The emperor was in his bed as he received this insulting announcement of a still more insulting outrage. For a moment he was speechless with rage. But he was old, sick and powerless. This act revealed to him that the scepter had fallen from his hands. In a paroxysm of excitement, to prevent himself from speaking he thrust the bed-clothes into his mouth, nearly suffocating himself. Resistance was in vain. He feared that should he manifest any, he also might be torn from his palace, a captive, to share the prison of the cardinal. In sullen indignation he submitted to the outrage.
Ferdinand and Maximilian now pursued their energetic measures of hostility unopposed. They immediately put the army in motion to invade Bohemia, and boasted that the Protestants should soon be punished with severity which would teach them a lesson they would never forget. But the Protestants were on the alert. Every town in the kingdom had joined in the confederacy, and in a few weeks Count Thurn found himself at the head of ten thousand men inspired with the most determined spirit. The Silesians and Lusatians marched to help them, and the Protestant league of Germany sent them timely supplies. The troops of Ferdinand found opponents in every pass and in every defile, and in their endeavor to force their way through the fastnesses of the mountains, were frequently driven back with great loss. At length the troops of Ferdinand, defeated at every point, were compelled to retreat in shame back to Austria, leaving all Bohemia in the hands of the Protestants.

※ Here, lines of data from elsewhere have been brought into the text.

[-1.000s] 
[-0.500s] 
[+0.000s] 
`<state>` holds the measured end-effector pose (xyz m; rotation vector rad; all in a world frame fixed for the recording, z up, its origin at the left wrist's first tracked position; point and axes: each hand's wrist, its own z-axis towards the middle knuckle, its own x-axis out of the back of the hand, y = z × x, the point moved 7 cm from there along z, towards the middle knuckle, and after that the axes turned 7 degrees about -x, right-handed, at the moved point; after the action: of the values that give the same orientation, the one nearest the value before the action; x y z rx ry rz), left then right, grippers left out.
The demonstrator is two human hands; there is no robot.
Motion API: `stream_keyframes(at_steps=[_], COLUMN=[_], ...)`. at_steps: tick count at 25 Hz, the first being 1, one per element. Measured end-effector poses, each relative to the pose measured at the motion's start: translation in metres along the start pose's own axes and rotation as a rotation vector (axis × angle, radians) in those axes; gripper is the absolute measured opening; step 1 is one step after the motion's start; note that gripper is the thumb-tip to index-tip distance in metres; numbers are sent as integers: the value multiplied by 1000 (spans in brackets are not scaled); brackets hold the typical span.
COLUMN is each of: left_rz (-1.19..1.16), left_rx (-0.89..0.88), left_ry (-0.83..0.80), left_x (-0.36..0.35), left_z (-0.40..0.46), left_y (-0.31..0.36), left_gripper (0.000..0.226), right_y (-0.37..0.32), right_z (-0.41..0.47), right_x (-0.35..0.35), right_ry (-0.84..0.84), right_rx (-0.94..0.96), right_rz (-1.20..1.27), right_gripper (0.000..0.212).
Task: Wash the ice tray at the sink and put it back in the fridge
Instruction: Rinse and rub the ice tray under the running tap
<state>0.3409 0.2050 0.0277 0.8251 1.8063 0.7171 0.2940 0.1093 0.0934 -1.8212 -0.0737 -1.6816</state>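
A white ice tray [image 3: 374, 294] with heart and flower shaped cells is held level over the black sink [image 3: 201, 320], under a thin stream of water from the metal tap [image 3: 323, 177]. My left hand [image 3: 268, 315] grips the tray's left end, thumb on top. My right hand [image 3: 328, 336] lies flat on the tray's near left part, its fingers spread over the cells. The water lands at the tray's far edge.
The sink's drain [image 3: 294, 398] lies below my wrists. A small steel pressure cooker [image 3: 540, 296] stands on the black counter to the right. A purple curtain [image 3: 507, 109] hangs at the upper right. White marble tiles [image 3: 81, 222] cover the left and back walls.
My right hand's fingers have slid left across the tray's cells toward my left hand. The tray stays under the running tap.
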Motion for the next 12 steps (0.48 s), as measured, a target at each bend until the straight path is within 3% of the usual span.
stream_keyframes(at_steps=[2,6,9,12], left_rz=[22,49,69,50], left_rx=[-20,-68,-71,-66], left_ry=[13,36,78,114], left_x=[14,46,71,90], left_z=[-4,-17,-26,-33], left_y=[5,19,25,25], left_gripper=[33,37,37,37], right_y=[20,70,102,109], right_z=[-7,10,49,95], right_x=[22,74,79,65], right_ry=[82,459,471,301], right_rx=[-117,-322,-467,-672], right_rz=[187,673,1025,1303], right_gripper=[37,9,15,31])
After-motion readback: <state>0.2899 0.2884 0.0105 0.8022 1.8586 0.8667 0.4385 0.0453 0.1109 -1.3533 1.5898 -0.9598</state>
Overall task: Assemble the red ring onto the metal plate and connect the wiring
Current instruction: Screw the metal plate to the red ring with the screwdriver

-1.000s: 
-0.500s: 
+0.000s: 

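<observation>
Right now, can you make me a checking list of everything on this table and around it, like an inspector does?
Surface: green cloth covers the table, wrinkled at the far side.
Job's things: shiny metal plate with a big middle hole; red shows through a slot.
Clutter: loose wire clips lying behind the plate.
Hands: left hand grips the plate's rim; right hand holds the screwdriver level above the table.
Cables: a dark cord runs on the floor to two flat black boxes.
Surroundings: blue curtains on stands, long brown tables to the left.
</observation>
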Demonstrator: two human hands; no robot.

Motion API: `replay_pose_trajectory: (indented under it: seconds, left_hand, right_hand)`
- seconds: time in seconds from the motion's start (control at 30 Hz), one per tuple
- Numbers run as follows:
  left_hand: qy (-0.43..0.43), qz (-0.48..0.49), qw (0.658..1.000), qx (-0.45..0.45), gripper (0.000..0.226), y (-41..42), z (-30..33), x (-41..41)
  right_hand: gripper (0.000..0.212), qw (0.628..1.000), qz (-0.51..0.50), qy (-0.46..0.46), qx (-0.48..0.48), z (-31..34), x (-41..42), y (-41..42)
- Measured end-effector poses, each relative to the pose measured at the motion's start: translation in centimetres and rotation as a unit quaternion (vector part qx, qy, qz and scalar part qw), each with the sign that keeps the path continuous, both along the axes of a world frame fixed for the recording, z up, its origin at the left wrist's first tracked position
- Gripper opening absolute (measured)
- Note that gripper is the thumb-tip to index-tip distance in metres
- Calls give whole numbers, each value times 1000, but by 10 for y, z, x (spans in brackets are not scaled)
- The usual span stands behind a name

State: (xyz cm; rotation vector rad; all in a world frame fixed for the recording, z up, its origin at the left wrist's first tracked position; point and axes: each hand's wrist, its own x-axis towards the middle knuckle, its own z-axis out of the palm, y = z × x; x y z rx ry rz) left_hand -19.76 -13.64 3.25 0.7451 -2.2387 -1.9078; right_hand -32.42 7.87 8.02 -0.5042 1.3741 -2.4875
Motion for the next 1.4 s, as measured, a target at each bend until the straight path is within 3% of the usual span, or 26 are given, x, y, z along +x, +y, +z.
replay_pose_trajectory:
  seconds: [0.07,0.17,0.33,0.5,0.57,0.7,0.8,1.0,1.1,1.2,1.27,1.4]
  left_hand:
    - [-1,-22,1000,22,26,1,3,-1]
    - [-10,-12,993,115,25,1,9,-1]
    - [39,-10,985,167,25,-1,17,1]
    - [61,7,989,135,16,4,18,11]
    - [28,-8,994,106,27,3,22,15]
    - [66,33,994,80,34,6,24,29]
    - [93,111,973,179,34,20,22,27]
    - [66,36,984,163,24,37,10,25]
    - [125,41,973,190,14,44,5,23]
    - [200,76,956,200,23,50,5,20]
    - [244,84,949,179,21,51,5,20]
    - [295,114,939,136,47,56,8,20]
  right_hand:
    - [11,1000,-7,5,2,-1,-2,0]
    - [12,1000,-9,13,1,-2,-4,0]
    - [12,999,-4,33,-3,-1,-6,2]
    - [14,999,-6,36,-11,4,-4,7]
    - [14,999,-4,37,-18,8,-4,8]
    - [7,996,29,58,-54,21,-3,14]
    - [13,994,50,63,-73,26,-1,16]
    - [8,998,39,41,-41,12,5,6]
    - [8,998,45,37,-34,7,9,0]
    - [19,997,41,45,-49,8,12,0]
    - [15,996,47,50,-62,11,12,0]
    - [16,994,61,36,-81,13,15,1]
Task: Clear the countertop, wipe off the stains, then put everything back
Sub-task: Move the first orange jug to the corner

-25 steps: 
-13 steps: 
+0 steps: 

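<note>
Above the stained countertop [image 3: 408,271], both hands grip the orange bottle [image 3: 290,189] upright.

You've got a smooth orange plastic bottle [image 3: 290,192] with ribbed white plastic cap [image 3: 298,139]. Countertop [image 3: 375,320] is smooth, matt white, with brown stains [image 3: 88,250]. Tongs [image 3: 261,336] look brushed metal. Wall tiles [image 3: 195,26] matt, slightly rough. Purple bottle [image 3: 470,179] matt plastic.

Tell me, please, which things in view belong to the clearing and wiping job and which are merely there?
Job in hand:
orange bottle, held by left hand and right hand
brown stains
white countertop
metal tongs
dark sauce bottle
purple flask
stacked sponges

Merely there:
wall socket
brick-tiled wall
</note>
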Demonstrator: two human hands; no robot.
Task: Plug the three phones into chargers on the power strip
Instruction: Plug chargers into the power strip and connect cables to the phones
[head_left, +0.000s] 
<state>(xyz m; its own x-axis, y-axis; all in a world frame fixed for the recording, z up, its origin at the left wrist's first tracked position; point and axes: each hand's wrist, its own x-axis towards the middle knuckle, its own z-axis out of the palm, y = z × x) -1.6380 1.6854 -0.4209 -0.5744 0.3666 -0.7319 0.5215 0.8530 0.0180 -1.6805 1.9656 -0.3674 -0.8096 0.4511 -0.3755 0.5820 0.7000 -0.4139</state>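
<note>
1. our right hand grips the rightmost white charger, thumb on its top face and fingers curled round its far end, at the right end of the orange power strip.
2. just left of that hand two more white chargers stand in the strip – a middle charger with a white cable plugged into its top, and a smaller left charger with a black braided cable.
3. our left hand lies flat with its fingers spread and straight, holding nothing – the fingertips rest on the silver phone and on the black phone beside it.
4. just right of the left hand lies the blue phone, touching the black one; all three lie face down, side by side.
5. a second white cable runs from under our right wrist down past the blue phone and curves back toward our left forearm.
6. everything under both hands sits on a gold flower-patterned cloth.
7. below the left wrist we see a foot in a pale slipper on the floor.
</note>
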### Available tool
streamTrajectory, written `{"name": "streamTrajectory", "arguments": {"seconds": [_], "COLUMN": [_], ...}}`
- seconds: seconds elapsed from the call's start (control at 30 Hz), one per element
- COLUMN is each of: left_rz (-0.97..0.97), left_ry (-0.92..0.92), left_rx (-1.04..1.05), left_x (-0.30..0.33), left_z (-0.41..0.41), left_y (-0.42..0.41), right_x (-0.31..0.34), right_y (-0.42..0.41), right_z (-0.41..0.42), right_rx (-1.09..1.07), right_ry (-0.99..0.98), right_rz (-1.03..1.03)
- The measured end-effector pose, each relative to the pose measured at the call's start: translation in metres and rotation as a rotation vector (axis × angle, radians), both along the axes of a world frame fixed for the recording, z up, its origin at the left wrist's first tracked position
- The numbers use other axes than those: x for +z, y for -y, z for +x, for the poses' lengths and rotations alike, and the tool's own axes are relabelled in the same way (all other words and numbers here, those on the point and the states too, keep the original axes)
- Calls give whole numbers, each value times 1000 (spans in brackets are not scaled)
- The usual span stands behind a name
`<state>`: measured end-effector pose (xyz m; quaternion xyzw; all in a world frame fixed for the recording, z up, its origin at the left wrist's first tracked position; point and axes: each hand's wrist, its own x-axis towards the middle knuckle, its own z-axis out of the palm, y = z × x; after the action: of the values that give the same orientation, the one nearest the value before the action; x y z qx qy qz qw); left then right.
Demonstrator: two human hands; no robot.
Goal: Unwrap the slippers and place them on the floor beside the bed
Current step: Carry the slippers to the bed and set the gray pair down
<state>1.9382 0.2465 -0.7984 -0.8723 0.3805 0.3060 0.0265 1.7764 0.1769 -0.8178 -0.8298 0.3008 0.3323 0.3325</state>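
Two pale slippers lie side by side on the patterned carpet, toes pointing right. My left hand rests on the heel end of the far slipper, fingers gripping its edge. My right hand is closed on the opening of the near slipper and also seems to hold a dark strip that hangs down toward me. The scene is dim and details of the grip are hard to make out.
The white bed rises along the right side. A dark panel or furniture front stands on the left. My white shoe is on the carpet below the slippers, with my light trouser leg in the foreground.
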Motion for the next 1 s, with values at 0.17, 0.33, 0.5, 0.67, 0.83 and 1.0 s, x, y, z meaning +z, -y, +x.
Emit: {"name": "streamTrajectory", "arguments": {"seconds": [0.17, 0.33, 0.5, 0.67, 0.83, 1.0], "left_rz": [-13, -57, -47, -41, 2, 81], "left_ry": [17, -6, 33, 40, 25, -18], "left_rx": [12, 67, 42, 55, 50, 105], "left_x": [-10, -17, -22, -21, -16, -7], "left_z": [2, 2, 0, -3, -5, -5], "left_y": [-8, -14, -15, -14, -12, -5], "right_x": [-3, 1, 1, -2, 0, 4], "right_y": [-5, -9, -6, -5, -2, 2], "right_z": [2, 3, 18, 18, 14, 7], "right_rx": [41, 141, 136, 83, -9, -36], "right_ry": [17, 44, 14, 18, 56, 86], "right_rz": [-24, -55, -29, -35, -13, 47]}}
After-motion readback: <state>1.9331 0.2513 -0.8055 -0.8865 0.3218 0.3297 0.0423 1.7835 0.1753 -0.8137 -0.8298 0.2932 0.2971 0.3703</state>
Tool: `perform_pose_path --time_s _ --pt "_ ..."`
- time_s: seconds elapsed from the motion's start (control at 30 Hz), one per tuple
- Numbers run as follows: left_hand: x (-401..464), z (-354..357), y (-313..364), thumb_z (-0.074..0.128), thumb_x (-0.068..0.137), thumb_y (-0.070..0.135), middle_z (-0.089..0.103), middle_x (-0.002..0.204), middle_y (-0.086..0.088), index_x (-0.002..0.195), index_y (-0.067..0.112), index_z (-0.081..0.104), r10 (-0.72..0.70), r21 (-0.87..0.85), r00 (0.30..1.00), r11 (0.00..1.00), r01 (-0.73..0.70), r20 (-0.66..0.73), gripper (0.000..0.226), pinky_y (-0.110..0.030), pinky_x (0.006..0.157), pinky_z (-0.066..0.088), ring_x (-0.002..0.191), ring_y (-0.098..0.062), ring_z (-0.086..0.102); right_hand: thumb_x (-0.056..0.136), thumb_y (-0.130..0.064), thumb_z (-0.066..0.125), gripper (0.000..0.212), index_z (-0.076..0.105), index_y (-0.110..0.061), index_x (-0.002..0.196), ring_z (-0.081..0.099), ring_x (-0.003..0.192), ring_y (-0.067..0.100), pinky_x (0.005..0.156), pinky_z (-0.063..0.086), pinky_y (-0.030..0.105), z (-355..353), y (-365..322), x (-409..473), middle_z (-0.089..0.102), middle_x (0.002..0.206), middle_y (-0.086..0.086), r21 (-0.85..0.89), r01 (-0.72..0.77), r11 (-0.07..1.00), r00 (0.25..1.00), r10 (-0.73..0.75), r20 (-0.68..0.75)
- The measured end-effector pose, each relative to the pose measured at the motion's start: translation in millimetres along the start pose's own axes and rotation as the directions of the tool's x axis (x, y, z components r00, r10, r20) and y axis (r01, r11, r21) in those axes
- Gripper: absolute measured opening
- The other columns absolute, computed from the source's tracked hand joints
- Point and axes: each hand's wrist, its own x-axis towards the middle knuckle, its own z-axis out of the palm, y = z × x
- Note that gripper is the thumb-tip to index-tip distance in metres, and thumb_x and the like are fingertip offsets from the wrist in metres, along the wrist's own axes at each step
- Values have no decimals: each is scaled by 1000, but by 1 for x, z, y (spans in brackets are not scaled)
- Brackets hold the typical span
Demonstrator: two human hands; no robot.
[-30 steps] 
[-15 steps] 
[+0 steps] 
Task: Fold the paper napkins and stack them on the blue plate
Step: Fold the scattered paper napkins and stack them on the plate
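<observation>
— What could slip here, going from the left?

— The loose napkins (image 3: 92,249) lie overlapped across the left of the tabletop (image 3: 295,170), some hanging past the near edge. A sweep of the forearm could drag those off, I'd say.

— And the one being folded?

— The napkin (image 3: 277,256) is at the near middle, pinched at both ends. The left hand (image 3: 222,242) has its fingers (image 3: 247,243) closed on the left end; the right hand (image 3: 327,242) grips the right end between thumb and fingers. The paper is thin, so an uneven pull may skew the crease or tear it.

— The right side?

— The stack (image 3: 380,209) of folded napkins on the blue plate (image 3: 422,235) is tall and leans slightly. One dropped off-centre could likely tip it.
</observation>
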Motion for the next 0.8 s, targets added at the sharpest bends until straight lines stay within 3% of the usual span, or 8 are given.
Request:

Ferdinand was now in trouble and disgrace. His plans had signally failed. The Protestants all over Germany were in arms, and their spirits roused to the highest pitch; many of the moderate Catholics refused to march against them, declaring that the Protestants were right in resisting such oppression. They feared Ferdinand, and were apprehensive that his despotic temper, commencing with religious intolerance, would terminate in civil tyranny. It was evident to all that the Protestants could not be put down by force of arms, and even Ferdinand was so intensely humiliated that he was constrained to assent to the proposal which Matthias made to refer their difficulty to arbitration. Four princes were selected as the referees—the Electors of Mentz, Bavaria, Saxony and Palatine. They were to meet at Egra the 14th of April, 1619.